The Guardian said the suspect's details had been confirmed by people close to the British government it did not identify.

A spokeswoman for the British Home Office declined to comment on the matter Sunday, saying "it would be inappropriate to comment on their ongoing investigation at this time."

The Swedish Transport Agency identified the car as belonging to Taimour Abdulwahab, a 28-year-old man living in Tranaas in the south of Sweden.

"Sweden was a calm bay in a stormy sea; now the problem is close to home," Ranstorp said, speaking from Copenhagen. "This kind of event changes the security perception. . . . You might have copycats."

Foreign Minister Carl Bildt wrote on Twitter that the attacks "could have been truly catastrophic" if they had not failed.

Swedish police did not release the suspect's name.

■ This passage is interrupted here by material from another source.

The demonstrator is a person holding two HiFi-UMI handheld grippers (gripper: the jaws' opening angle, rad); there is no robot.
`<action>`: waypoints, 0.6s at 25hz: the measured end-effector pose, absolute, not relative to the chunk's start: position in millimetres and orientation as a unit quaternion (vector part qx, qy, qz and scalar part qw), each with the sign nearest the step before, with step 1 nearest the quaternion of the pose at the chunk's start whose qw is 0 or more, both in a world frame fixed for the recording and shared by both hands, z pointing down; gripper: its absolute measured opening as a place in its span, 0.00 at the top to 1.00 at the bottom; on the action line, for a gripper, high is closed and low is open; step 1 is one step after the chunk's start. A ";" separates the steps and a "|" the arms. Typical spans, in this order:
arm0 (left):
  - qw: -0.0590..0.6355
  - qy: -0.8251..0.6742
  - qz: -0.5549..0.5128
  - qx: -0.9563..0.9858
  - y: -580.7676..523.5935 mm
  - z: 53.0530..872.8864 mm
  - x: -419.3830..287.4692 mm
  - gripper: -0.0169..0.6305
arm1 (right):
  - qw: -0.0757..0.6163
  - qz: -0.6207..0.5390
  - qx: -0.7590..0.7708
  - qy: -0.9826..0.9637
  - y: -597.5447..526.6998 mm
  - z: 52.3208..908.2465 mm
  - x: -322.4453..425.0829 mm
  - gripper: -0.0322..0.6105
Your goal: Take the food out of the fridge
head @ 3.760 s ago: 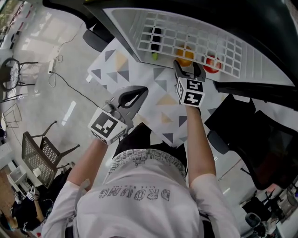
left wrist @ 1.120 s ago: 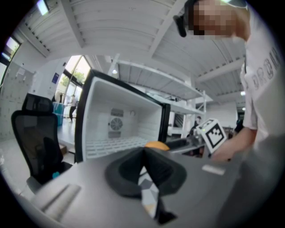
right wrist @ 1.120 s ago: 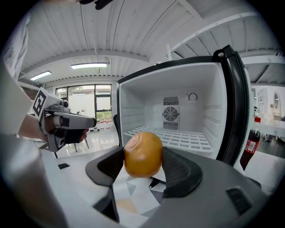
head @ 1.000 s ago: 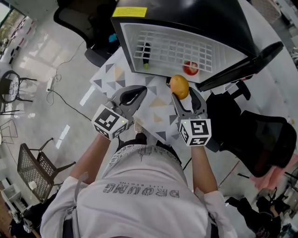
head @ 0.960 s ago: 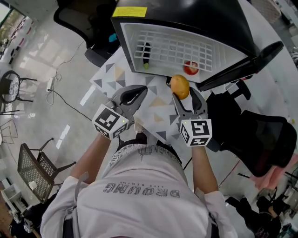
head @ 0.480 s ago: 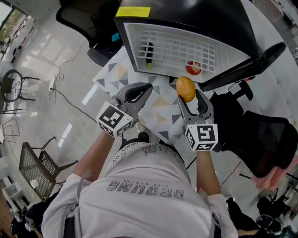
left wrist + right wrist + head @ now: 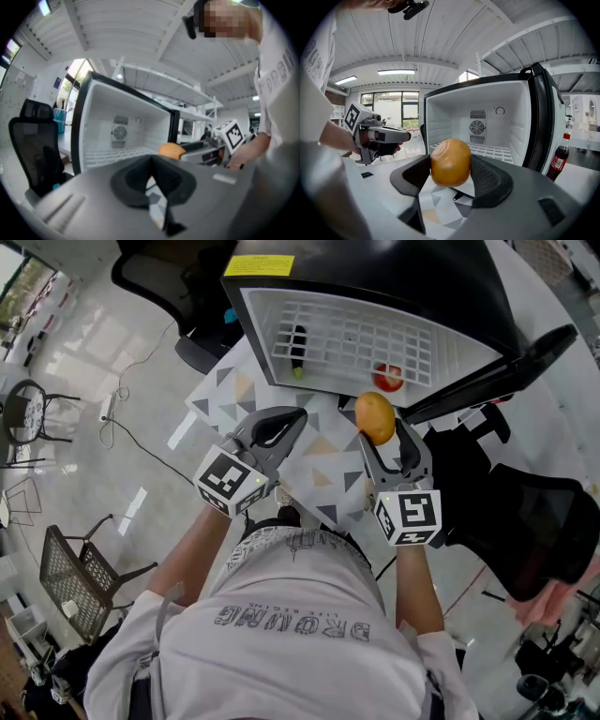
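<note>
An orange (image 7: 375,417) is held between the jaws of my right gripper (image 7: 381,434), out in front of the open fridge (image 7: 356,329) and above the table. In the right gripper view the orange (image 7: 450,162) fills the gap between both pads (image 7: 486,176). On the white wire shelf inside lie a dark long vegetable (image 7: 297,341) and a red fruit (image 7: 387,377). My left gripper (image 7: 292,416) hovers to the left over the table, shut with nothing in it; the left gripper view shows its jaws (image 7: 151,164) meeting.
The table carries a cloth with a triangle pattern (image 7: 323,465). The fridge door (image 7: 502,371) swings open to the right. Black office chairs stand at the right (image 7: 525,512) and behind the fridge (image 7: 159,277). A cola bottle (image 7: 560,157) stands beside the door.
The right gripper was reaching into the fridge at the orange; it has come out holding the orange and drifted slightly right. The left gripper has barely moved.
</note>
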State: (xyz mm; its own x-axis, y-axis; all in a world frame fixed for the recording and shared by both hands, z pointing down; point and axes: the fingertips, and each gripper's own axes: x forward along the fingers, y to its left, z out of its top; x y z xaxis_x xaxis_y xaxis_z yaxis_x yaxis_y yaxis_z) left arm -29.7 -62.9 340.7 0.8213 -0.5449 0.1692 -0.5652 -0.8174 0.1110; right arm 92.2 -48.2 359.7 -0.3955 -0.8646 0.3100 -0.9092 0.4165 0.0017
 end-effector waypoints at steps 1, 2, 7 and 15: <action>0.078 -0.293 0.066 0.951 -63.4 341.0 -29.3 0.97 | 0.133 0.084 0.533 -0.831 -49.0 360.3 92.8 0.53; 0.079 -0.293 0.066 0.950 -63.9 341.4 -29.0 0.97 | 0.134 0.085 0.533 -0.831 -49.6 361.1 93.4 0.53; 0.080 -0.296 0.069 0.949 -66.3 342.4 -26.4 0.97 | 0.138 0.086 0.529 -0.833 -52.6 363.7 95.1 0.53; 0.082 -0.302 0.070 0.947 -70.2 344.4 -23.6 0.97 | 0.142 0.086 0.521 -0.838 -57.4 366.8 96.1 0.53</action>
State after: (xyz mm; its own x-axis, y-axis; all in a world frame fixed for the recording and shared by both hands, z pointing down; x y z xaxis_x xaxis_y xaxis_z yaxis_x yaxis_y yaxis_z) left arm -23.6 -70.2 344.4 0.8080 -0.5602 0.1824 -0.5833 -0.8044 0.1129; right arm 96.1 -57.4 366.8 -0.4177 -0.8477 0.3271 -0.8965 0.4431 0.0036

"We're trying to find out if he was working alone or not," Tomas Lindstrand, chief prosecutor on security issues at the country's International Prosecution Chamber, said at a news conference. "In his message to the police, he speaks as if to suggest there are others. It's the first time we've seen this type of attack in Sweden."

The Islamic Association in Sweden condemned the attacks in a statement on its website, saying they "threatened Swedes' mutual peace and security."

Ranstorp said it is "very rare" that an isolated incident would happen without other people being involved in the preparation. "I would be surprised if he didn't have broader connections," he said. "You have a car bomb, a suicide bomber, a statement sent to the media. There was a point of no return."

Prime Minister Fredrik Reinfeldt, head of a center-right coalition, said the police were "treating this as a terrorist action," but appealed to Swedes not to jump to "the wrong conclusions" or allow preliminary reports about the explosions to stir fresh tensions over Sweden's growing immigrant population, including about 450,000 Muslims.

Sweden's "openness is worth giving ourselves the time to get to the bottom of this," he said.